Focus On Investors’ Decision Making Process, Not Outcome
SEBI’s other recent rule has mandated valuation methods for corporate debt paper with embedded put option. Arguably, the trigger for this rule is a recent mutual fund episode, where allegedly the fund manager did not exercise the put option to redeem the bonds when the bond’s credit quality was deteriorating. The put option allows fund manager to ask for the bond to be paid back well before its maturity. This option is useful if the manager feels that the bond’s default risk in rising. The SEBI rule now requires the fund manager to disclose reasons for not exercising the put-option. For all one knows, the fund was possibly waiting for an even more opportune moment to exercise the put-option.
Further, if the option is not exercised, SEBI has mandated that valuation agencies will not consider the put-option when valuing the bond. Given that the option remains embedded and can be exercised, the economic value of such a bond will be higher than the regulatorily mandated value. Since, the mandate may cause the bond to be officially undervalued, it creates an opportunity for other institutional investors to make an arbitrage profit to the detriment of mutual fund investors.
Proactive Regulation For Structural Improvement
Bonds with embedded put options can offer undue flexibility to corporate borrowers to roll-over the payment of their debt. This is often observed in markets where corporate default information is not easily accessible.
As such, the debt mutual fund investor is the worst victim of such information asymmetry in the debt market. Banks would be the first to become aware of a potential default situation arising thanks to their access to Reserve Bank of India’s Central Repository of Information for Large Corporates and the Commercial Credit Bureau. Mutual funds do not have access to these data sources. As such, due to cross default clauses, one default paints all the borrower’s debts in red. Yet the fund, valuation agencies and investors are in the dark. Such information asymmetry is a breeding ground for trouble. It potentially gives fund managers an opportunity to enter cozy deals in situations where the bond has unexercised put-options.
Here, at times, the put option may end up being exercised not because of the fund manager’s credit view on the corporate, or the market view, but because it may be convenient from a regulatory compliance perspective. A reduction in the information asymmetry and increasing transparency of decision-making in mutual funds may be more impactful options for SEBI.
Empowering Retail Investors Is A Better Way Of Protection
Investors are asynchronously talented individuals. The regulator expects them to be innocent enough to require a mutual fund’s help to invest, while simultaneously understand an advanced concept like ‘market risk’ and “consider” that before investing in mutual funds.
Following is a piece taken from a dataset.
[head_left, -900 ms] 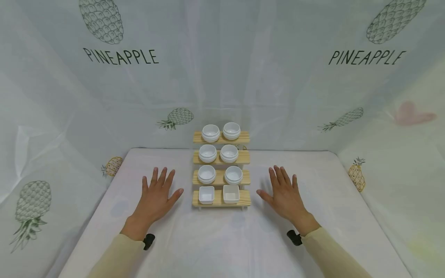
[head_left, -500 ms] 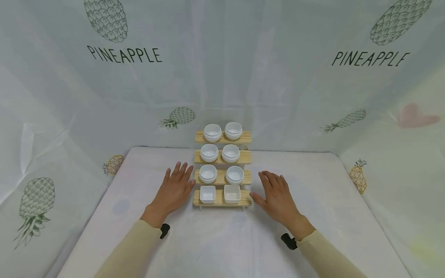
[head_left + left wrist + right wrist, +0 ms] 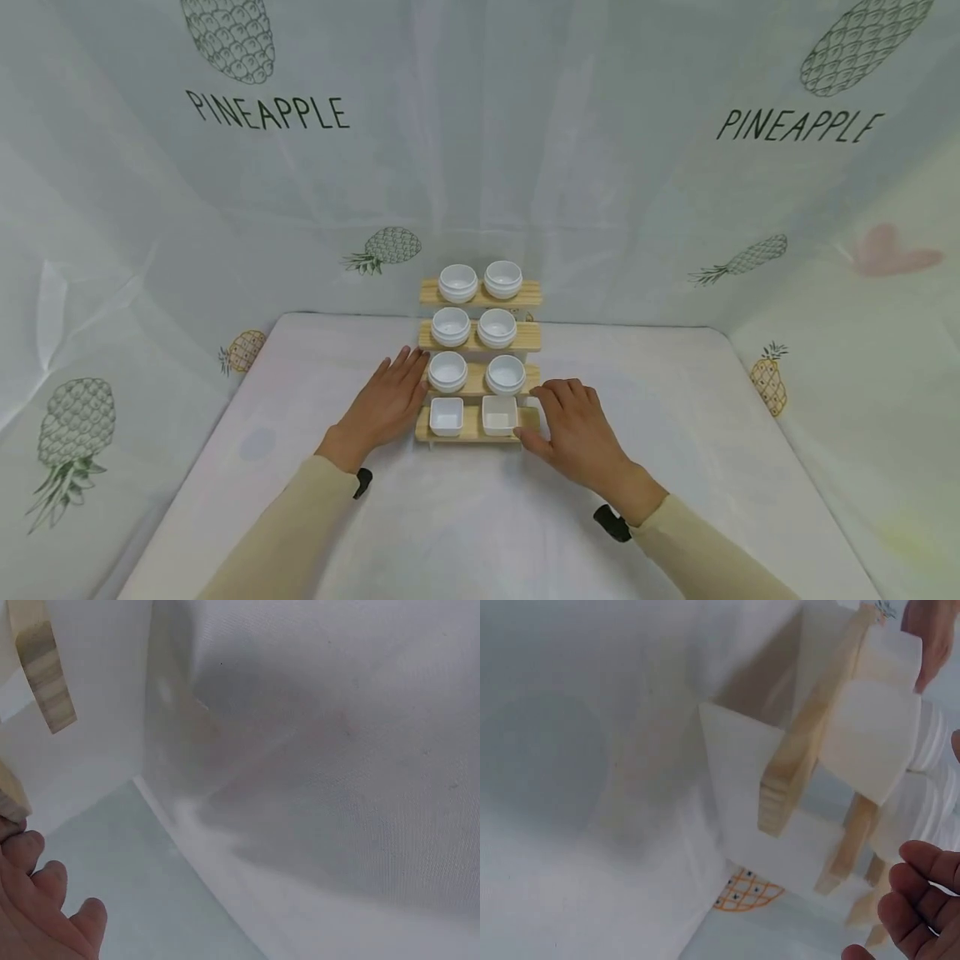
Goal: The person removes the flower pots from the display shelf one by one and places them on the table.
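Your left hand [image 3: 386, 406] lies against the left end of the stepped wooden rack [image 3: 478, 384], fingers straight and together, the fingertips reaching the second shelf from the bottom. The left wrist view shows those fingertips [image 3: 30, 851] touching the wood; nothing is gripped.

Your right hand [image 3: 573, 435] sits at the rack's right end, beside the lowest shelf. Its fingers are bent at the knuckles and close against the shelf edge, the thumb pointing toward the right square dish [image 3: 499, 414]. Whether the fingers actually clasp the wood cannot be told from the head view, and the right wrist view shows only loosely curled fingertips [image 3: 915, 900] near the rack's underside.

The rack stands at the middle rear of the white-covered worktop [image 3: 480, 517], close to the back curtain [image 3: 525, 167]. It has four tiers. The upper three each carry two round white bowls [image 3: 458, 282]; the lowest carries two square white dishes, the left one [image 3: 446, 415] near your left hand.

The curtain is printed with pineapples and the word PINEAPPLE. Both arms wear pale yellow sleeves [image 3: 300, 533].
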Demonstrator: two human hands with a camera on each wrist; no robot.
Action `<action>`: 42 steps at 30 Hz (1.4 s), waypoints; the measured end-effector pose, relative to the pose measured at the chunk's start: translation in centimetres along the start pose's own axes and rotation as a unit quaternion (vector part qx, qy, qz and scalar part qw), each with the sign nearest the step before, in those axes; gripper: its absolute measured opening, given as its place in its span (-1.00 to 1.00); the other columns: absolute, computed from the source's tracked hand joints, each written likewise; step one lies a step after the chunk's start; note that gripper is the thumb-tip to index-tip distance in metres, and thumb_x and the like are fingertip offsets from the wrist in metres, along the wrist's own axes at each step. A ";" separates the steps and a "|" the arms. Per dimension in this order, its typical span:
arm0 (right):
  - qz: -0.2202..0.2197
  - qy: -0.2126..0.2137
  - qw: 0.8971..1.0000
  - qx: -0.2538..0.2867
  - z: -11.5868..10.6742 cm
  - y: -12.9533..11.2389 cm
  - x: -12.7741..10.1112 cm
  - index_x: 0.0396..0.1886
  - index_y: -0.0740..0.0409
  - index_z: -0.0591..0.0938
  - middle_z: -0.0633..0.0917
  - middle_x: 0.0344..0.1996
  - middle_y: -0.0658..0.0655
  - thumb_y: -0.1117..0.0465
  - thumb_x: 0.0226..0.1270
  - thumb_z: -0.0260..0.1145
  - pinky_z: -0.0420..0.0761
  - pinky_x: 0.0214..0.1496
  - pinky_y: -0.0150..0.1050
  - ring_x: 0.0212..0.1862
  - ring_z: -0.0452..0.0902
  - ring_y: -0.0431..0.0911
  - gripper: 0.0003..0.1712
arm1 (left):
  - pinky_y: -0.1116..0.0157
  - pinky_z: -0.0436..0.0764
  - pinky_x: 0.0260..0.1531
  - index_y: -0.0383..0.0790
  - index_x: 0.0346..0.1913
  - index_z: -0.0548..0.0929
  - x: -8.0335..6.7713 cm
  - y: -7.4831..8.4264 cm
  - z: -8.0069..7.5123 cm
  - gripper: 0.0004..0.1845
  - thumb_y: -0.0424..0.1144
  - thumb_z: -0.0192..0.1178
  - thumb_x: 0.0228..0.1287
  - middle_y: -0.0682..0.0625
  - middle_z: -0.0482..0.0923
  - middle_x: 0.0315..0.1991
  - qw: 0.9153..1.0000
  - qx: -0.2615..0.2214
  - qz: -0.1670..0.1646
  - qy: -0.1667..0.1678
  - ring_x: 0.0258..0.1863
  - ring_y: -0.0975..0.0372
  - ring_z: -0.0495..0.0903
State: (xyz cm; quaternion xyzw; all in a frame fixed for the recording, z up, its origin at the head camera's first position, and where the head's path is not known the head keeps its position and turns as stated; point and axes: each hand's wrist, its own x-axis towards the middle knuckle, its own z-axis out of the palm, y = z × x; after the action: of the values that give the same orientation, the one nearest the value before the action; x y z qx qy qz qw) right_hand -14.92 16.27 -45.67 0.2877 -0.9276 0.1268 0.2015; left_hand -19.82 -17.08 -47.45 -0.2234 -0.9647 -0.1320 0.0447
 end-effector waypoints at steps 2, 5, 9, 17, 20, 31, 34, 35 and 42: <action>-0.007 -0.005 1.000 -0.003 0.4 -0.3 0.1 0.11 0.25 0.64 0.65 -0.02 0.15 -0.17 0.31 0.51 0.55 0.04 0.05 0.04 0.50 0.11 -0.35 | -0.21 0.14 0.63 -0.36 0.66 0.18 0.2 -0.1 0.1 -0.38 -0.05 -0.25 0.78 -0.24 0.15 0.66 1.000 0.005 0.004 -0.005 0.68 -0.14 0.06; -0.009 -0.014 1.000 -0.007 1.0 -0.6 0.2 0.11 0.23 0.65 0.64 -0.04 0.13 -0.17 0.31 0.52 0.53 0.00 0.01 0.01 0.49 0.09 -0.37 | -0.20 0.14 0.63 -0.35 0.67 0.15 0.4 -0.2 0.1 -0.37 -0.04 -0.29 0.78 -0.22 0.13 0.67 1.000 0.012 0.007 -0.013 0.68 -0.13 0.06; -0.009 -0.020 1.000 -0.013 1.7 -0.8 0.3 0.15 0.21 0.65 0.62 -0.05 0.12 -0.19 0.30 0.53 0.52 -0.04 -0.01 -0.01 0.48 0.08 -0.33 | -0.17 0.11 0.65 -0.31 0.69 0.11 0.6 -0.2 -0.1 -0.35 0.00 -0.30 0.79 -0.18 0.10 0.69 0.999 0.012 -0.003 -0.034 0.70 -0.10 0.02; -0.010 -0.015 1.000 0.000 2.4 -1.0 0.9 0.13 0.21 0.64 0.62 -0.04 0.12 -0.17 0.30 0.56 0.47 -0.12 -0.09 -0.04 0.48 0.07 -0.35 | -0.18 0.11 0.65 -0.34 0.67 0.15 0.6 -0.2 -0.4 -0.37 -0.03 -0.28 0.78 -0.21 0.14 0.67 1.000 0.005 -0.004 -0.026 0.69 -0.12 0.04; -0.010 -0.017 1.000 0.002 2.4 -1.0 1.0 0.13 0.20 0.65 0.62 -0.06 0.11 -0.17 0.27 0.58 0.43 -0.14 -0.12 -0.06 0.47 0.06 -0.34 | -0.18 0.11 0.65 -0.35 0.67 0.16 0.7 -0.1 -0.4 -0.37 -0.03 -0.28 0.78 -0.22 0.15 0.67 1.000 -0.003 -0.006 -0.025 0.69 -0.12 0.05; -0.038 -0.043 0.998 -0.040 1.9 -1.0 1.6 0.08 0.17 0.67 0.61 -0.19 0.07 -0.24 0.30 0.49 0.41 -0.16 -0.15 -0.15 0.43 0.03 -0.36 | -0.12 0.06 0.68 -0.31 0.69 0.10 0.8 -0.6 -0.4 -0.35 0.01 -0.31 0.78 -0.18 0.10 0.69 0.998 0.022 -0.007 -0.050 0.71 -0.06 -0.01; -0.048 -0.052 0.996 -0.057 1.4 -1.0 1.6 0.05 0.18 0.68 0.61 -0.23 0.07 -0.25 0.29 0.50 0.41 -0.17 -0.18 -0.17 0.42 0.02 -0.35 | -0.13 0.06 0.68 -0.31 0.69 0.10 0.9 -0.7 -0.3 -0.34 0.01 -0.32 0.78 -0.19 0.11 0.68 0.999 0.017 0.001 -0.050 0.71 -0.07 0.00; -0.052 -0.052 0.996 -0.060 1.2 -1.1 1.5 0.03 0.19 0.67 0.60 -0.23 0.07 -0.25 0.28 0.51 0.41 -0.18 -0.19 -0.18 0.41 0.01 -0.35 | -0.13 0.06 0.68 -0.31 0.69 0.10 1.0 -0.7 -0.3 -0.34 0.02 -0.32 0.78 -0.19 0.11 0.68 0.999 0.018 0.004 -0.050 0.70 -0.07 0.00; -0.096 -0.019 0.993 -0.061 0.6 -2.1 0.5 -0.09 0.23 0.62 0.59 -0.25 0.09 -0.27 0.29 0.45 0.42 -0.19 -0.17 -0.21 0.41 0.02 -0.37 | -0.13 0.07 0.67 -0.30 0.69 0.11 1.4 -1.0 -0.7 -0.34 0.03 -0.32 0.78 -0.21 0.10 0.68 0.997 0.039 0.015 -0.059 0.70 -0.07 0.01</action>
State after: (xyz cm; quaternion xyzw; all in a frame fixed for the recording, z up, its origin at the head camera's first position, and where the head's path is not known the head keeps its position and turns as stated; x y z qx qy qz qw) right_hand -14.24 14.10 -45.70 0.3652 -0.9054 0.0447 0.2119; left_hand -21.46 -17.58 -46.78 -0.2435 -0.9666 -0.0804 -0.0012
While protecting investors is good, the regulator could consider mandating funds to share more information with them.
The following information can be furnished, on the investment-related operations of the mutual fund:
The quantum of assets transferred between institutional schemes and retail schemes and at what prices.
Investor concentration of each scheme.
Peak redemption the scheme has seen in the past and how it compares to the cash position of the fund.
Access to liquidity facilities the fund may have.
Share retrospectively, say with a lag of 12 months, the detailed minutes of investment committee minutes.
Deep Narayan Mukherjee is a financial services professional and a visiting faculty on risk management at Indian Institute of Management, Calcutta.
The views expressed here are those of the author and do not necessarily represent the views of BloombergQuint or its editorial team.